PROBLEM DESCRIPTION >> Reproduce, please, only the lines from the first line below to the line containing "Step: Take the", inclusive.

·····

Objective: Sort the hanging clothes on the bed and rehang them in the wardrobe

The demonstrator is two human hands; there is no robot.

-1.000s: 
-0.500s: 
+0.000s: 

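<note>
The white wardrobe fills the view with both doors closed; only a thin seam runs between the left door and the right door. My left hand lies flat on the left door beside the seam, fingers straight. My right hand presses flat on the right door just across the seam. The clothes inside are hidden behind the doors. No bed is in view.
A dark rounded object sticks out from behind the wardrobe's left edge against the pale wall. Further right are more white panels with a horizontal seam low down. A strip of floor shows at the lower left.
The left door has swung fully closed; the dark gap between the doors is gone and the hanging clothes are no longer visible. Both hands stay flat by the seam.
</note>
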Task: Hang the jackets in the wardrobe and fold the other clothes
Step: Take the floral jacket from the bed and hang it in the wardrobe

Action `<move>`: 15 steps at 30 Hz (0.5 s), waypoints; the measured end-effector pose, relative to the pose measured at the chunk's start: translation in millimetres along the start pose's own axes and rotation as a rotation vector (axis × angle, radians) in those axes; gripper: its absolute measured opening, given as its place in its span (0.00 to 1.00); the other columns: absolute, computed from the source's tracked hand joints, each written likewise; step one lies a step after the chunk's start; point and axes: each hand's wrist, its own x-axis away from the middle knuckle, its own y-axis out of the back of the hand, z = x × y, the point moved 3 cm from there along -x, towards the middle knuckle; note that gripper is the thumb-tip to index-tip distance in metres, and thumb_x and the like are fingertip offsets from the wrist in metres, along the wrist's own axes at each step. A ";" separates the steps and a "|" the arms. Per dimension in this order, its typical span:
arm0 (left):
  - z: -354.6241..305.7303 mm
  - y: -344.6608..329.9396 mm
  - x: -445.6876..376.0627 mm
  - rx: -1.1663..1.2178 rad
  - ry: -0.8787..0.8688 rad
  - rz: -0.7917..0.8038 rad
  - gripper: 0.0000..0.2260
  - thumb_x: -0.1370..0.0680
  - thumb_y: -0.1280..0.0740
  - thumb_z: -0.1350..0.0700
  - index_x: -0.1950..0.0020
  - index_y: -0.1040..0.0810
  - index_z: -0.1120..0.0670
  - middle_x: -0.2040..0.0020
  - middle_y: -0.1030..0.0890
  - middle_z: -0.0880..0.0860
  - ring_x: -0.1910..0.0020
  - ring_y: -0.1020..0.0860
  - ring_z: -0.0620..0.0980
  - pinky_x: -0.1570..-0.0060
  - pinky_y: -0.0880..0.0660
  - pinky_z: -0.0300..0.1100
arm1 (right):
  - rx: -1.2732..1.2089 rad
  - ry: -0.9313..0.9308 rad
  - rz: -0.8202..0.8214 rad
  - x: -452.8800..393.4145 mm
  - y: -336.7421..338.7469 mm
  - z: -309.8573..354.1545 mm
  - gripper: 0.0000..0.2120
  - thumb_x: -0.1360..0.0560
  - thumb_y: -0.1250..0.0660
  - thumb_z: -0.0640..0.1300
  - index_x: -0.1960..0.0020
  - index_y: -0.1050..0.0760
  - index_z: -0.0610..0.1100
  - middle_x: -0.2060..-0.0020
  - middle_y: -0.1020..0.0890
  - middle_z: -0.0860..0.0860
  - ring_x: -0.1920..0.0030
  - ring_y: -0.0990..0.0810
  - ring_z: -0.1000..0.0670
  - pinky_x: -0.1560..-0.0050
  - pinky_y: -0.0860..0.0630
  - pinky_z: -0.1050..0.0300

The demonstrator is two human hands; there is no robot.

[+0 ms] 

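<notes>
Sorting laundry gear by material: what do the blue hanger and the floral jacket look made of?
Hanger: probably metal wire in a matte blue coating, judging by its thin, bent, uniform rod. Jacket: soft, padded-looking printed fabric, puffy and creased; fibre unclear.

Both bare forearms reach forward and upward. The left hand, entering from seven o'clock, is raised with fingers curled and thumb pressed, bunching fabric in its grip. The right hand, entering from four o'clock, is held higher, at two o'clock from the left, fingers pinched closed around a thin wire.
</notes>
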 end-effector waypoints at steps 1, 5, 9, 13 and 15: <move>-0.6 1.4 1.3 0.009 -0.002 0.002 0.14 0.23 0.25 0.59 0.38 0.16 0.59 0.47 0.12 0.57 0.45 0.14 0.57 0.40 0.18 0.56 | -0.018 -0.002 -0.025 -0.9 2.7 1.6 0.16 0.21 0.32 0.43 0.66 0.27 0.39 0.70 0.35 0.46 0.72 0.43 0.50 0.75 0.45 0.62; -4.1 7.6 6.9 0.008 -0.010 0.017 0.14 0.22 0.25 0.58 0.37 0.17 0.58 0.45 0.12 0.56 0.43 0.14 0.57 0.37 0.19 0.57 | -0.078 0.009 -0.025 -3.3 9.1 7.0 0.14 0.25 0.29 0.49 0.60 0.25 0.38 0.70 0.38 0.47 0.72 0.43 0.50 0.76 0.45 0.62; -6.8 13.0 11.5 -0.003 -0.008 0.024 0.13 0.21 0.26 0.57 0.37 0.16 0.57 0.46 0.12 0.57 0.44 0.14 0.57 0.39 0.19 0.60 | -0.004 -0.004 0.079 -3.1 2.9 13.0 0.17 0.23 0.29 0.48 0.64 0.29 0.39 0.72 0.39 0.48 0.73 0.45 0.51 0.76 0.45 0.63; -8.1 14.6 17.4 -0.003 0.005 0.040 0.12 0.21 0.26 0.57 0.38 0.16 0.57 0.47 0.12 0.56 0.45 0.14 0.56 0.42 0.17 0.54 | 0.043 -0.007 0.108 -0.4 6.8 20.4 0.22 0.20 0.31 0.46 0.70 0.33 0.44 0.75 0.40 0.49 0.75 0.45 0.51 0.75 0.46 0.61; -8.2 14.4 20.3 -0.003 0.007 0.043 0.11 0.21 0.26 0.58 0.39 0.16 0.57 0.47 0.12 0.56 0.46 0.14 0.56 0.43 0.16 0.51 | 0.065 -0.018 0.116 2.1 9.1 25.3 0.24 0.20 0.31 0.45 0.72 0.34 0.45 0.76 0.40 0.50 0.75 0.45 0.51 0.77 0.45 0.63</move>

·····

RESULT >>
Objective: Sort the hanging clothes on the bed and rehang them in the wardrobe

The demonstrator is two human hands; there is no robot.

-1.000s: 
-0.500s: 
+0.000s: 

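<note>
The white wardrobe fills the view with both doors closed; only a thin seam runs between the left door and the right door. My left hand lies flat on the left door beside the seam, fingers straight. My right hand presses flat on the right door just across the seam. The clothes inside are hidden behind the doors. No bed is in view.
A dark rounded object sticks out from behind the wardrobe's left edge against the pale wall. Further right are more white panels with a horizontal seam low down. A strip of floor shows at the lower left.
The left door has swung fully closed; the dark gap between the doors is gone and the hanging clothes are no longer visible. Both hands stay flat by the seam.
</note>
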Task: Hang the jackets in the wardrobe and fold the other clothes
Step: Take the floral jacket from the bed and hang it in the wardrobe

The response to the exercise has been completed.